Anthony Beevor, Stalingrad / La chute de Berlin

Deux ouvrages où l’horreur de la guerre est ren­due pal­pable jusqu’à l’insoutenable

La guerre est une affaire trop sérieuse pour la confier à des mili­taires avait dit un tigre mous­ta­chu. Si l’axiome se véri­fie en démo­cra­tie (cf la France de juin 40), il est assez peu cré­dible dès lors que l’on se trouve en dic­ta­ture. C’est là une des conclu­sions, et non des moindres, que l’on peut tirer de la lec­ture des deux ouvrages d’Anthony Bee­vor, Sta­lin­grad et La Chute de Ber­lin.

 

Bien que le style soit aussi froid qu’une lame de rasoir, ces deux bou­quins laissent les doigts pois­seux de haine, de sang et de larmes.

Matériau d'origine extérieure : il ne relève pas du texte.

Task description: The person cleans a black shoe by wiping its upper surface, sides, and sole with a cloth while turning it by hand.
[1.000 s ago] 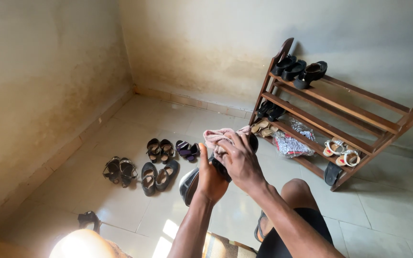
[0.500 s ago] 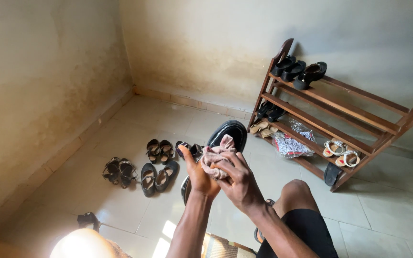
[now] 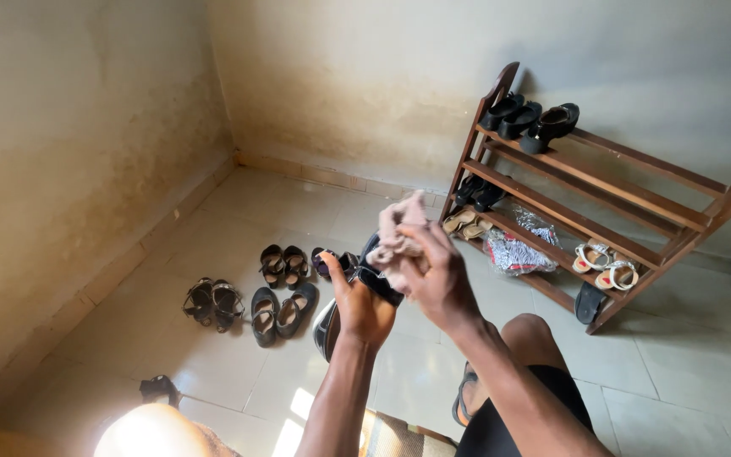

L’estomac est aussi de la revue dès lors que les consi­dé­ra­tions stra­té­giques laissent la place à une des­crip­tion métho­dique des hor­reurs com­mises par les deux camps.

Deux faits, comme cela pris au hasard : dès sep­tembre 1942, avant même que les troupes alle­mandes n’aient péné­tré dans Sta­lin­grad, les Ein­zats Grup­pen, ces com­man­dos d’hommes tran­quilles char­gés d’éliminer juifs et com­mu­nistes — la conjonc­tion de ces deux qua­li­fi­ca­tifs étant fort appré­ciée par les auto­ri­tés nazies — ces com­man­dos spé­ciaux donc, qui sui­vaient la Wer­macht dans tous ses dépla­ce­ments, étaient déjà à l’œuvre, si l’on peut dire, et fusillaient parce que c’était comme ça, femmes, enfants, vieillards et tout le lot des reca­lés du conseil de révi­sion. Ainsi, avant d’avoir une idée quant à l’issue de la bataille, on net­toyait d’avance la place de ses élé­ments cor­rup­teurs. Délire idéo­lo­gique qui se résume en un chiffre : 20 mil­lions. 20 mil­lions de morts du côté sovié­tique ! Et ces morts-là allaient peser lourd à l’heure de la recon­quête. La guerre est une affaire trop sérieuse… En effet, quand on songe que les Sovié­tiques ont fusillés 15000 de leurs sol­dats à Sta­lin­grad, soit l’équivalent d’une divi­sion. Le régime sta­li­nien n’a jamais été très au fait de la valeur réelle d’une vie, mais de là à faire le bou­lot des nazis !

On n’imagine pas, sous nos lati­tudes bénies et pétries d’idéal démo­cra­tique rai­sonné, ce que l’irrationnel, érigé en sys­tème de gou­ver­nance, peut pro­duire chez un homme nor­ma­le­ment consti­tué. Il suf­fit de jeter un coup d’œil sur ces deux livres pour en avoir une idée.

E
t puis il y a la crasse, le froid, la ver­mine, la peur, le car­nage, l’abandon, la sou­mis­sion, les exac­tions per­pé­tuées à la chaîne, le sang aussi, la honte et la colère. Et puis la haine, encore et tou­jours la haine. Elle sup­porte chaque geste, pré­side à toutes les actions et façonne le sol­dat selon son idéal. Elle est tel­le­ment là cette haine qu’elle en devient une habi­tude, une drogue dure dont le sevrage d’après 8 mai sera des plus durs à gérer. “Vous savez pour­quoi nous devons nous battre jusqu’à la vic­toire ?” demande un jeune homme dans un tram­way bondé de Ber­lin alors que les canons russes ne sont qu’à quelques kilo­mètres, “hé bien, avec ce que nous avons fait en Rus­sie, il vaut mieux pour nous que nous en sor­tions vain­queurs !!” Lucide.

Si l’on mesure toute entre­prise humaine au béné­fice que l’on peut en tirer, la guerre, que l’on soit vain­queur ou vaincu, est vrai­ment la der­nière des actions à entre­prendre. Ces deux livres en sont l’illustration.

Encore un point : tous les hommes ayant les che­veux rasés étaient sys­té­ma­ti­que­ment fusillés par les Alle­mands au cours de leur offen­sive de 1941 en Rus­sie. Voila quelque chose que nos nazillons ton­dus devraient méditer.

fre­de­ric bourtayre

   
 

-  Anthony Bee­vor, Sta­lin­grad (tra­duit par Jean Bour­dier), Le Livre de Poche, 2001, 605 p. — 6,10 €.
Pre­mière édi­tion : De Fal­lois, 1999.

-  Anthony Bee­vor, La Chute de Ber­lin (tra­duit par Jean Bour­dier), édi­tions De Fal­lois, 2002, 512 p. — 22,00 €.